Council members, including Matute-Brown and Krakoviak, responded to public comments on Tuesday that included an inquiry directed toward Krakoviak about what would make him feel better about the purchase.

“If we could get some sort of commitment by the administration and by the council that we need to cut back on borrowing going forward—that this is it for a long time until we pay this back,” Krakoviak said in response.

He also expressed concern over the possibility of adding debt on top of the $12 million the municipality would incur from the purchase in the coming years.

“One thing I have to say—and I say it every meeting, it’s a little debate the councilman [Krakoviak] and I have—we always talk about the debt we incur and never talk about the debt we pay down,” said Councilwoman Michelle Casalino. “We are way under the threshold the state recommends we should stay (3.5 percent) with this bond we would be at 1.49 percent—two points under state recommendation for debt ratio.”

Councilwoman Susan McCartney and Council President Guarino joined Casalino in supporting the deal and further emphasized the importance of Rock Spring being in the township’s control rather than in the hands of a private developer.

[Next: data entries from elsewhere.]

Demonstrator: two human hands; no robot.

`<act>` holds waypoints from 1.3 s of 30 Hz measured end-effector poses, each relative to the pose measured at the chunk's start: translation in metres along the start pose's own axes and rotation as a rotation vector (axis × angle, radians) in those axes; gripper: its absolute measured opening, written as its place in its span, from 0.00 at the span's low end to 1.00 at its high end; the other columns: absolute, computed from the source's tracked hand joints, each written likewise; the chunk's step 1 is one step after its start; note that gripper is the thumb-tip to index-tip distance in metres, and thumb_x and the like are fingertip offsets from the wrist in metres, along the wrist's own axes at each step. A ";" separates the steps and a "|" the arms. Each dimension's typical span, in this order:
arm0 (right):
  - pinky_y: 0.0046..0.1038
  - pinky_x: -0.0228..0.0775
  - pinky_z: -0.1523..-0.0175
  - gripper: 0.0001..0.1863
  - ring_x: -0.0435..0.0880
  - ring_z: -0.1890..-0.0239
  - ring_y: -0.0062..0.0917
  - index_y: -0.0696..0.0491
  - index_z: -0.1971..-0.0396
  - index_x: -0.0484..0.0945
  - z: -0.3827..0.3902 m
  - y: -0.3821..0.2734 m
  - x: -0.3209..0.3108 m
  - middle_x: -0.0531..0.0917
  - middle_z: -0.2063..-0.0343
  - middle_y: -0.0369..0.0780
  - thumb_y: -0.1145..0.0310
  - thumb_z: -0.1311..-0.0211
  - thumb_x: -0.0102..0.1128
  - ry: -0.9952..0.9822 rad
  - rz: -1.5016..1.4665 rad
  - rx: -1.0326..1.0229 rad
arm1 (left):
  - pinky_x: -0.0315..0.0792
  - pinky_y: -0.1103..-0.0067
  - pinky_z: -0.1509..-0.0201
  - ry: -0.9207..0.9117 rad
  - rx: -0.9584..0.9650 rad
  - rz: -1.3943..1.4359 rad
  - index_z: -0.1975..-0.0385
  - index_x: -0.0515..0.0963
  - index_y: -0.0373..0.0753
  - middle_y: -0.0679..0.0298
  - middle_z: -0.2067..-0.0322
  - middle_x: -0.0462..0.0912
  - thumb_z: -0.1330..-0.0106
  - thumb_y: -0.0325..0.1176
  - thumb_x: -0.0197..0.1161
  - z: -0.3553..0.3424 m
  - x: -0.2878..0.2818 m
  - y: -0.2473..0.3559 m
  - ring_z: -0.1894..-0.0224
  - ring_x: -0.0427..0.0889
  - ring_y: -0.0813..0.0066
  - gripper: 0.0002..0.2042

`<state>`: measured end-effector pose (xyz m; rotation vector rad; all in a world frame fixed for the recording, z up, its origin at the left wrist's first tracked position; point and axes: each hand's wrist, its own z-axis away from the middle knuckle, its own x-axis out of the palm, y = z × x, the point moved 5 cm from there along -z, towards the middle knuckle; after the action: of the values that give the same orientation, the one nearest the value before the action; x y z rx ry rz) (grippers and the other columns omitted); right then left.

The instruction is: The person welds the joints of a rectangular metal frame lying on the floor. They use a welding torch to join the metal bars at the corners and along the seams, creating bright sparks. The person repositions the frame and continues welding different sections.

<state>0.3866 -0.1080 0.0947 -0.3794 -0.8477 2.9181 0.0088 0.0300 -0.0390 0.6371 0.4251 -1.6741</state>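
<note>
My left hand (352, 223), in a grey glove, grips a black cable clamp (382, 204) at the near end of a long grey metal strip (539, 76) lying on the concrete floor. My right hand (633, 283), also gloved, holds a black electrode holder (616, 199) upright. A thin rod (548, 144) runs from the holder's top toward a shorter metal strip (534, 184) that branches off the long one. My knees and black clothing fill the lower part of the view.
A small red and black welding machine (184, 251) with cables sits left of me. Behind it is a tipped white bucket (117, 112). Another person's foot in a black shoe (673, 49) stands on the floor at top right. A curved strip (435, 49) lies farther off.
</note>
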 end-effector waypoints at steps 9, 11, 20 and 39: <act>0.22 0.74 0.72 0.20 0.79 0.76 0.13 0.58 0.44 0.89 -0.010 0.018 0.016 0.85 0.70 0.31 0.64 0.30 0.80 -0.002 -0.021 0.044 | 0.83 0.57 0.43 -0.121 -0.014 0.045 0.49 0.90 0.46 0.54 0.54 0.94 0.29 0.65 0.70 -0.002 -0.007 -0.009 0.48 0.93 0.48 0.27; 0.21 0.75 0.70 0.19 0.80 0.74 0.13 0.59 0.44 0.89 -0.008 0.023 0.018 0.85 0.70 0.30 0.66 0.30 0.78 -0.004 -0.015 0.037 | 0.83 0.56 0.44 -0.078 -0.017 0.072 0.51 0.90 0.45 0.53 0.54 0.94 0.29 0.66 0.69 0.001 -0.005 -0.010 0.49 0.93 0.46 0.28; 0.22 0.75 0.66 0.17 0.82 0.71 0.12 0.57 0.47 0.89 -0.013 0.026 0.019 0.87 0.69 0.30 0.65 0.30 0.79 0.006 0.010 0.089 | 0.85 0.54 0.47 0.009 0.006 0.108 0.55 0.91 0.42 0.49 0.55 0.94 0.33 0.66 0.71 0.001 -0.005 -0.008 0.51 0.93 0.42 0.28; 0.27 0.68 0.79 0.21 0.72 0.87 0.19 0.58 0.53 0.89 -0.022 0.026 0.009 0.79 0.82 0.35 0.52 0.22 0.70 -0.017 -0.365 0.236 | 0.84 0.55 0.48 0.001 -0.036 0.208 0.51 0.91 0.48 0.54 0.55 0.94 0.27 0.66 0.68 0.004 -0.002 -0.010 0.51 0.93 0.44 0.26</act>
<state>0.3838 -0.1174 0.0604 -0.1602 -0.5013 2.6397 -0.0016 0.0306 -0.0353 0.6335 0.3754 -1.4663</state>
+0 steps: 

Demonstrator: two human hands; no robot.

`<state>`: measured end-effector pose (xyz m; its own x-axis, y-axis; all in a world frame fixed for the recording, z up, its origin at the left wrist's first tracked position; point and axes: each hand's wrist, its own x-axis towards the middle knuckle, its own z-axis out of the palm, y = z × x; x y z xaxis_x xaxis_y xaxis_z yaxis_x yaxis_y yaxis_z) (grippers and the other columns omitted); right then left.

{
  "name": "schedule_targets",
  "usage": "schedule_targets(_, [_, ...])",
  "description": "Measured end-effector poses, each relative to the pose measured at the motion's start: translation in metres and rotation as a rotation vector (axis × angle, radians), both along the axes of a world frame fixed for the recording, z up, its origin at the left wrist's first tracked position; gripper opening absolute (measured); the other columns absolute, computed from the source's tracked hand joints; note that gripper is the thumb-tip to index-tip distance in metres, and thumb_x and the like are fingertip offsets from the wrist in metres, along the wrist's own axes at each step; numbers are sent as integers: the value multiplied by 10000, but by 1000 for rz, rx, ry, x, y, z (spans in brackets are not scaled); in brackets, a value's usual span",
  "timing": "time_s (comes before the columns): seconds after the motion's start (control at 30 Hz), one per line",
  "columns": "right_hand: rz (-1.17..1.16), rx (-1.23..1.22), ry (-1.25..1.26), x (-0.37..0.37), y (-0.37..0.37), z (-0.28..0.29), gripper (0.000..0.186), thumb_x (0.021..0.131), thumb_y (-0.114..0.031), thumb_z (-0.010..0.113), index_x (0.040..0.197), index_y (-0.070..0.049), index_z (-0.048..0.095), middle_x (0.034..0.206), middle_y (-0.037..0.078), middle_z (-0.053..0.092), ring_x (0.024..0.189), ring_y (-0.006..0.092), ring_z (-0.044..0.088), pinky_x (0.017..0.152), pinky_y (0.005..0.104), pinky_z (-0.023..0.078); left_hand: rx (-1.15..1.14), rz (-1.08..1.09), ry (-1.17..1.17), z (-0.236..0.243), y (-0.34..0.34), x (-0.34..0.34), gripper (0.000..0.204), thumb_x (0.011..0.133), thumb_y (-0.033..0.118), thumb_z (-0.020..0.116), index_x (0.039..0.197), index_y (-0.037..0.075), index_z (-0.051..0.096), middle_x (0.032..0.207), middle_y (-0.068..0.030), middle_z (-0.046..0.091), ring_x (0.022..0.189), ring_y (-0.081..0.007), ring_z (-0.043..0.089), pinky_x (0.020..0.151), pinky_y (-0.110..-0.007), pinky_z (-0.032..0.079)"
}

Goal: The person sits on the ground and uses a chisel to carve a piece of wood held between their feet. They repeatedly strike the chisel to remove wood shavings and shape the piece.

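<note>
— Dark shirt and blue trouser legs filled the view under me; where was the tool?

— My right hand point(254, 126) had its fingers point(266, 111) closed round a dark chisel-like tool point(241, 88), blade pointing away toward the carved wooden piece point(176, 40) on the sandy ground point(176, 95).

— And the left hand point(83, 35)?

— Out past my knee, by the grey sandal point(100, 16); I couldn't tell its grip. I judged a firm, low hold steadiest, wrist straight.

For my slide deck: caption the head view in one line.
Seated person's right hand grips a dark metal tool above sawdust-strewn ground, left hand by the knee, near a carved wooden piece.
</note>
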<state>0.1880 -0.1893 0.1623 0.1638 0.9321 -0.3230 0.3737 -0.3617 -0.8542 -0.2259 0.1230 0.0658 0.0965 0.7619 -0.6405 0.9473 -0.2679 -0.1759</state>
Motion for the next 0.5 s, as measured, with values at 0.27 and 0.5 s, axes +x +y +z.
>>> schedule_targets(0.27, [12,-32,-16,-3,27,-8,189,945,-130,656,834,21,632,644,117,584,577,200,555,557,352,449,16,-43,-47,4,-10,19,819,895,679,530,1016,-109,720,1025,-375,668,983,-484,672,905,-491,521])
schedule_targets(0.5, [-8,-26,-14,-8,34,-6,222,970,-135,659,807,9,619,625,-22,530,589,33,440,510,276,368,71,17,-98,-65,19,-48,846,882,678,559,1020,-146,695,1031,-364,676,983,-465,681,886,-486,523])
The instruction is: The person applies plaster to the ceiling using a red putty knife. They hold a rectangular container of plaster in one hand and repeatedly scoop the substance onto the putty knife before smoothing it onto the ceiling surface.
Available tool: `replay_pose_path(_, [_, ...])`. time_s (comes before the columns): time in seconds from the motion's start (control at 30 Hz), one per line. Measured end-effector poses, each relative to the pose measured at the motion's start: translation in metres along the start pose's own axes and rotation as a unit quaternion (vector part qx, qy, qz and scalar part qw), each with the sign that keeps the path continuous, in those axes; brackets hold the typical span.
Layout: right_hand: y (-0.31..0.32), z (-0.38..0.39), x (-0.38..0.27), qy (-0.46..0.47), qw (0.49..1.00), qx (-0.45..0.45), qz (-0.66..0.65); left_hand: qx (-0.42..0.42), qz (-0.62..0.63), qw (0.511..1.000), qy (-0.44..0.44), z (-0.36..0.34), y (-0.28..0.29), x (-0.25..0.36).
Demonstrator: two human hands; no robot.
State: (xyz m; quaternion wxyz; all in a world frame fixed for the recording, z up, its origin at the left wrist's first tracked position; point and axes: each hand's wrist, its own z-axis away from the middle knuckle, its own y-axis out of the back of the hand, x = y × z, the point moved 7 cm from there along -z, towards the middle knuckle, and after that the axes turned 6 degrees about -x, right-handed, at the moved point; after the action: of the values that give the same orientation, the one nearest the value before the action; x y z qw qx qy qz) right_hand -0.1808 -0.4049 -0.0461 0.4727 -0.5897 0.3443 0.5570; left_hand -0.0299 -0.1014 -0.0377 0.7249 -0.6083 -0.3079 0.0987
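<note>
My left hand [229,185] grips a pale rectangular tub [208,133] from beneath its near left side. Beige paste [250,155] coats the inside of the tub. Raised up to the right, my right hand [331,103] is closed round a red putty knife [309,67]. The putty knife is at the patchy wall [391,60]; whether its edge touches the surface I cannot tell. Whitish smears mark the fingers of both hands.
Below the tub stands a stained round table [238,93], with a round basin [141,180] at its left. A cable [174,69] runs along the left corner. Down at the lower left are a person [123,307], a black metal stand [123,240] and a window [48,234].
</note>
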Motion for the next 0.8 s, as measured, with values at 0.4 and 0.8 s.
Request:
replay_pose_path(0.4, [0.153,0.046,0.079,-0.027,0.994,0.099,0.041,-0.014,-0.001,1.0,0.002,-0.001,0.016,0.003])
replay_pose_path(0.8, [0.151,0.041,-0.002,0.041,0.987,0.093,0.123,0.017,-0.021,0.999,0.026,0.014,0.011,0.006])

With everyone on the council acknowledging the opportunity the Rock Spring purchase presents, the debate will hinge on the finances and the economic impact it will have on the township for years to come—making the next bond ordinance vote even more challenging and a pivotal moment in determining whether the township will purchase the property.

The next township council meeting is scheduled for March 19 and will be held at Liberty Middle School instead of the Municipal Chambers (66 Main Street). The workshop will begin at 6:30 p.m. with the public meeting starting at 7 p.m.